June 9, 2003


Someone is writing to me via the search function on Oblivio. Each week I receive a report that lists the ten most popular searches on the site, and in recent weeks someone has been conducting the same searches over and over, so that they appear at the top of the report. Last week there were eight searches for “u r an unabashed prick” and five for “fuck you asshole.” I’m not totally sure that “fuck you asshole” was bogus given that the most popular all-time search is “fuck my wife” (!), but there’s no question that “u r an unabashed prick” was directed at me.

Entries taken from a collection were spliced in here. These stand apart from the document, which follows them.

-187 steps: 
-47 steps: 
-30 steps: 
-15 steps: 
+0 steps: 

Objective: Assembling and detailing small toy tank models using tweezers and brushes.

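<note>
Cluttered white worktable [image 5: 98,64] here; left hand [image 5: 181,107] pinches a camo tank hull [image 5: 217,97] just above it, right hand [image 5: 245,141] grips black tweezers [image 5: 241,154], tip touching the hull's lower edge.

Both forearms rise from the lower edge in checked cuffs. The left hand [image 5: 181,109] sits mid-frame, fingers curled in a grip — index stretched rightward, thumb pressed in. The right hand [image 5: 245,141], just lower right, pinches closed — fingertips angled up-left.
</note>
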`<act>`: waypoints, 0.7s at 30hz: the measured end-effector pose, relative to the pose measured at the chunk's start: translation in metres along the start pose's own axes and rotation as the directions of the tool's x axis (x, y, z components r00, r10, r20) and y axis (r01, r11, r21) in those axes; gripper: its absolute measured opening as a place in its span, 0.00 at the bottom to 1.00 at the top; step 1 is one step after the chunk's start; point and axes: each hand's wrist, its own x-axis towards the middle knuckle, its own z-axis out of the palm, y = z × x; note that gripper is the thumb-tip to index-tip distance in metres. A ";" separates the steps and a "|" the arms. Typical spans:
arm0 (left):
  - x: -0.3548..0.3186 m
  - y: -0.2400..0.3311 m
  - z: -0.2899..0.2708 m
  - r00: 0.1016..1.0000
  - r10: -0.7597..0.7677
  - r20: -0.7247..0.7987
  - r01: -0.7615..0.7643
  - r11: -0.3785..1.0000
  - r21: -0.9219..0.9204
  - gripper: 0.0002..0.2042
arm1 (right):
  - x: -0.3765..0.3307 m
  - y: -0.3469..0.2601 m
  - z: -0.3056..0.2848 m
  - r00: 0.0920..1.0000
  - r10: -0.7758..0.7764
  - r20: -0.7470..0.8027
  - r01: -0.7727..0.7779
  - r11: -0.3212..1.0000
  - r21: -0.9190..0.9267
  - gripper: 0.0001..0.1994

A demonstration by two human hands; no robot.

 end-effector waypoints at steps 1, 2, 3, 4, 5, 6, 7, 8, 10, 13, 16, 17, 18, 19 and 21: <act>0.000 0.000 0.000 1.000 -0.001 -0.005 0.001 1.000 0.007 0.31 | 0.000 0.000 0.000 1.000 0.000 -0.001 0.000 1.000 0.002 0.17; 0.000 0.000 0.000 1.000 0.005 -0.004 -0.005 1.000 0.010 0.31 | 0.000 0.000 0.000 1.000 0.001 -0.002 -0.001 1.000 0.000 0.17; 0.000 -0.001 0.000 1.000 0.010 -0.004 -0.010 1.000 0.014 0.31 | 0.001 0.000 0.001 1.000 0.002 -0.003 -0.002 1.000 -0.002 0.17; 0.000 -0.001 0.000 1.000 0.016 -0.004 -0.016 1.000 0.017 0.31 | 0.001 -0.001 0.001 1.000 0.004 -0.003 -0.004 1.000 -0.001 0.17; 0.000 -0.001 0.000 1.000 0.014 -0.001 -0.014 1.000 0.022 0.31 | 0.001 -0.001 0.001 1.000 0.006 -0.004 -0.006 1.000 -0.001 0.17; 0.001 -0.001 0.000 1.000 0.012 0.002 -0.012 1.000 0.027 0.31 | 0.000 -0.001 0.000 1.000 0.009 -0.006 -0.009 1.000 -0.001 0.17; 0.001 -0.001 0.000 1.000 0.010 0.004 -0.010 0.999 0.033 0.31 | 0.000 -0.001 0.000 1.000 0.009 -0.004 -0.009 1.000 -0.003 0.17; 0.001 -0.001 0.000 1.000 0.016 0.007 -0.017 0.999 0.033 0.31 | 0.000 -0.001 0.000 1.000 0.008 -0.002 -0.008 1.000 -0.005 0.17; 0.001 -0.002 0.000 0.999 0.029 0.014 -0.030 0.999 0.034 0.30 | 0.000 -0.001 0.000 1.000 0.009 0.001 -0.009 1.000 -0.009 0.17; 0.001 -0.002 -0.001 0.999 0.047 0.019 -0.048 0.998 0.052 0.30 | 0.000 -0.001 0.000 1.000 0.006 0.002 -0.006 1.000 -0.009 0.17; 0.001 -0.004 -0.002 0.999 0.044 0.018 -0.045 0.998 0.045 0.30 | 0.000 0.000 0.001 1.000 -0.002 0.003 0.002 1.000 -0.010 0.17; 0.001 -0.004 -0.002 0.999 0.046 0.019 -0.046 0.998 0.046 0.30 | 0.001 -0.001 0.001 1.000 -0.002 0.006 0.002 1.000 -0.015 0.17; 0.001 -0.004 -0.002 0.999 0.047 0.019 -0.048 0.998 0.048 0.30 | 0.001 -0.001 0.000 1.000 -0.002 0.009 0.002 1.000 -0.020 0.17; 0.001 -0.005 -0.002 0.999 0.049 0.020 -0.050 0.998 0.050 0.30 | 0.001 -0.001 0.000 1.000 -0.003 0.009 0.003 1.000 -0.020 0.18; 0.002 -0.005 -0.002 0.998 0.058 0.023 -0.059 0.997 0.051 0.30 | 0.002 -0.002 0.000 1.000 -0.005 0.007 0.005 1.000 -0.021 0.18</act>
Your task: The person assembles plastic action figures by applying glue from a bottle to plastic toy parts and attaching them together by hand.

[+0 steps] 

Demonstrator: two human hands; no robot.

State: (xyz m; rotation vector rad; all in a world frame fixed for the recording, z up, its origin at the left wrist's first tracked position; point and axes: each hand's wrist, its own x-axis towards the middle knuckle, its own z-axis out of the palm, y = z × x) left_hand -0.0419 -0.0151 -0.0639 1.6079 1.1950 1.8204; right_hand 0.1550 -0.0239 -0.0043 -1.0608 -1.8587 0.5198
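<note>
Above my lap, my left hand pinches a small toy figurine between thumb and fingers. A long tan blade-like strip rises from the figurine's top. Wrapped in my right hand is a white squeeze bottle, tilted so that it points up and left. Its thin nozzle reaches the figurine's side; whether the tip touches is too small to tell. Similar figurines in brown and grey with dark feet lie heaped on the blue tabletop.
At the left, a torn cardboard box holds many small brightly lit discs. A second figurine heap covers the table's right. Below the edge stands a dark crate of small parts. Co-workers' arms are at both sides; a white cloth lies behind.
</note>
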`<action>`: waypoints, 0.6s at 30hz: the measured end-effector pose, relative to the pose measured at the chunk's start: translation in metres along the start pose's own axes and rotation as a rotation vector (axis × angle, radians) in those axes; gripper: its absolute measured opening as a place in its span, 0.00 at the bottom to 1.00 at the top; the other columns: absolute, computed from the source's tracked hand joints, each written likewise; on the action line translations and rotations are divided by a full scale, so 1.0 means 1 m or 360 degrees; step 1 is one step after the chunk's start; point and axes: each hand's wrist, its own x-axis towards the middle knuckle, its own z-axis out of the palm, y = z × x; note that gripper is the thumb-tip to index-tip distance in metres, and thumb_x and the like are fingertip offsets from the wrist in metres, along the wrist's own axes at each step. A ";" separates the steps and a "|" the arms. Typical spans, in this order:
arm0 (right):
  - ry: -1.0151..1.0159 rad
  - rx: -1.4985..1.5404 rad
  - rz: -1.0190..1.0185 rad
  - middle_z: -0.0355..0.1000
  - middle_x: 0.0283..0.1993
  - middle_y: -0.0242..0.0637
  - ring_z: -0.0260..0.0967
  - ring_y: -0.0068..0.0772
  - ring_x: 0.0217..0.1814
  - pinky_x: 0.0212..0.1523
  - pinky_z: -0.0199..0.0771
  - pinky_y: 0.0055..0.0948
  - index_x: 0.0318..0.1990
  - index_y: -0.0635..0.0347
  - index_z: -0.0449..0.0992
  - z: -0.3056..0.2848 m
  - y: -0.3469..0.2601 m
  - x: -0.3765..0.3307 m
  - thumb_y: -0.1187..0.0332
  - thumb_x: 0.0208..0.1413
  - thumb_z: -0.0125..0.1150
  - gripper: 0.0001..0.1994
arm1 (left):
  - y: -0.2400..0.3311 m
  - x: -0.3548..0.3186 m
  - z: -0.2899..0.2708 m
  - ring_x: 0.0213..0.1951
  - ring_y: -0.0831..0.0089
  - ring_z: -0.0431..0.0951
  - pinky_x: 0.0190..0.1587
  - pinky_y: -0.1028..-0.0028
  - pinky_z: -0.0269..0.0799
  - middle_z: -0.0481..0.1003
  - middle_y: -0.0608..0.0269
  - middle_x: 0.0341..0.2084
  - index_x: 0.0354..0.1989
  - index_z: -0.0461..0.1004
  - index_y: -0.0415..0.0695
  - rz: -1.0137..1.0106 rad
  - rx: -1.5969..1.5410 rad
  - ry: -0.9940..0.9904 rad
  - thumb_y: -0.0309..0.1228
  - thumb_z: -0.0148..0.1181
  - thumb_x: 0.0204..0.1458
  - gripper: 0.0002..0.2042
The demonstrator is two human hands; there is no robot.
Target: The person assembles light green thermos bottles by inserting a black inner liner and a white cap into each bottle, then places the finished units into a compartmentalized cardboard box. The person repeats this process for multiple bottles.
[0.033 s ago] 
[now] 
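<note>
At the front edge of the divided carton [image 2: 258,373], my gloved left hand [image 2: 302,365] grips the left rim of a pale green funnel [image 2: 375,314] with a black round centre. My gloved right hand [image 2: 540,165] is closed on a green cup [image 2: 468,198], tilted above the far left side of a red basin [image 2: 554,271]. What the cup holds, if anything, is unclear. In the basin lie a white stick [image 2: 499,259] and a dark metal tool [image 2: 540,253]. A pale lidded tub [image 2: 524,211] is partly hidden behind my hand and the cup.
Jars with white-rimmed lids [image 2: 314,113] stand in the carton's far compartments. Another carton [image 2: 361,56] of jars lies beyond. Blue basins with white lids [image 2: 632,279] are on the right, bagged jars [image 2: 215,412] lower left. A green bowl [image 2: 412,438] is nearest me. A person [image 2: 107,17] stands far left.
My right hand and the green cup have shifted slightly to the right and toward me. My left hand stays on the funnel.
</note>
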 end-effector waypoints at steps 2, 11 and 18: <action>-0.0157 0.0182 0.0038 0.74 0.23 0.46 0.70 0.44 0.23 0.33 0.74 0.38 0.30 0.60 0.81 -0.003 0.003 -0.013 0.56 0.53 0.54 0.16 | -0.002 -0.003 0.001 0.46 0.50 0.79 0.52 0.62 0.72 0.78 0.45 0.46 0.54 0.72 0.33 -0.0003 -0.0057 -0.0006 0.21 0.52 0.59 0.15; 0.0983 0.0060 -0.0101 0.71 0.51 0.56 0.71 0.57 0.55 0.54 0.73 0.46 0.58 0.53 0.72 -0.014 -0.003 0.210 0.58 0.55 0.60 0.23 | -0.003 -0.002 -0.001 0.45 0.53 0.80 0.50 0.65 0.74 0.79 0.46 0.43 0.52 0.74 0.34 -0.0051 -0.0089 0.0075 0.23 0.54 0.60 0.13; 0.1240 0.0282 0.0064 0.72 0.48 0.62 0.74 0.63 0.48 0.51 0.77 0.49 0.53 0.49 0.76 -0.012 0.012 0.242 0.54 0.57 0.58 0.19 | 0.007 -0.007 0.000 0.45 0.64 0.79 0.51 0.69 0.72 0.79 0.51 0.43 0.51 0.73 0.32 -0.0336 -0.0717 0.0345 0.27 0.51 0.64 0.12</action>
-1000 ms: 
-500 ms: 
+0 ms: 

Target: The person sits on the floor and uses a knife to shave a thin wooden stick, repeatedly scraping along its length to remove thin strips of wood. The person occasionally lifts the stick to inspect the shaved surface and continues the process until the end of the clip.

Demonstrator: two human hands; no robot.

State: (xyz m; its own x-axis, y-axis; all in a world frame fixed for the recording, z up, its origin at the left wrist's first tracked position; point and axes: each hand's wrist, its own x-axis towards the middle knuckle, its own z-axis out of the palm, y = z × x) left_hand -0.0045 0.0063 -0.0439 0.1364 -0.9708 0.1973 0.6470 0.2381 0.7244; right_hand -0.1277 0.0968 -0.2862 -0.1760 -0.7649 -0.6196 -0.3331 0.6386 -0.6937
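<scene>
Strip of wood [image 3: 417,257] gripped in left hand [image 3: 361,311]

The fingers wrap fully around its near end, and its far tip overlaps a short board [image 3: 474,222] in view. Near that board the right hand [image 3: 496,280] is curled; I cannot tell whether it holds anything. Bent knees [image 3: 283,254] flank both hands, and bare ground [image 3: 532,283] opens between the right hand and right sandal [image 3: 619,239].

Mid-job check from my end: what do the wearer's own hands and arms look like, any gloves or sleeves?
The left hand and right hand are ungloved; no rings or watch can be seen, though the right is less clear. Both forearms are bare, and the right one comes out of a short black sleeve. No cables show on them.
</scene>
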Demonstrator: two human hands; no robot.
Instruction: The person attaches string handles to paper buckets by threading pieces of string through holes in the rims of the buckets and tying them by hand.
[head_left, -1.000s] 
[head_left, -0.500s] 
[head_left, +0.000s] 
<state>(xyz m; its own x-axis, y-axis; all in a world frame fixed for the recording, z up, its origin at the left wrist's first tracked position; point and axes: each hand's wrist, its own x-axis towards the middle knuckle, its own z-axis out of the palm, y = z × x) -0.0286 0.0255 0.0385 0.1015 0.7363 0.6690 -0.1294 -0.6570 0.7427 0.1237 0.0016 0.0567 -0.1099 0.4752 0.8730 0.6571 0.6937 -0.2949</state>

Last week there were 14 searches for “but you are a jerk.” However this is nothing compared to the week of May 10, when the top seven searches were:

  • 18 for “and that means you mike boorish”
  • 16 for “how do you live with yourself you stupid fuck”
  • 15 for “murder any ducklings lately j o”
  • 14 for “total fucking prick”
  • 13 for “complete and utter asshole”
  • 13 for “u r a complete and utter asshole mike”
  • 12 for “u r a total jerk fuck mike”

Being a complete and utter asshole, I considered writing a piece in which this exact thing happens, except that the searches add up to a love letter. That’ll fix his wagon, I thought. But then after a minute I decided that I didn’t really want to fix anyone’s wagon. If anything I feel grateful to this person for transforming my weekly search report into something I look forward to reading. Perhaps it’s the unabashed prick in me, but I enjoy imagining this person at his computer (I believe he’s a he) doing the same inane searches over and over, with what I imagine to be demented glee.

Naturally I realize that I invite more of the same, from him and others, by writing about this. Still, call me a total jerk fuck, but I could care less. Anyone who does 18 searches for “and that means you mike boorish” deserves a few paragraphs of public acknowledgement.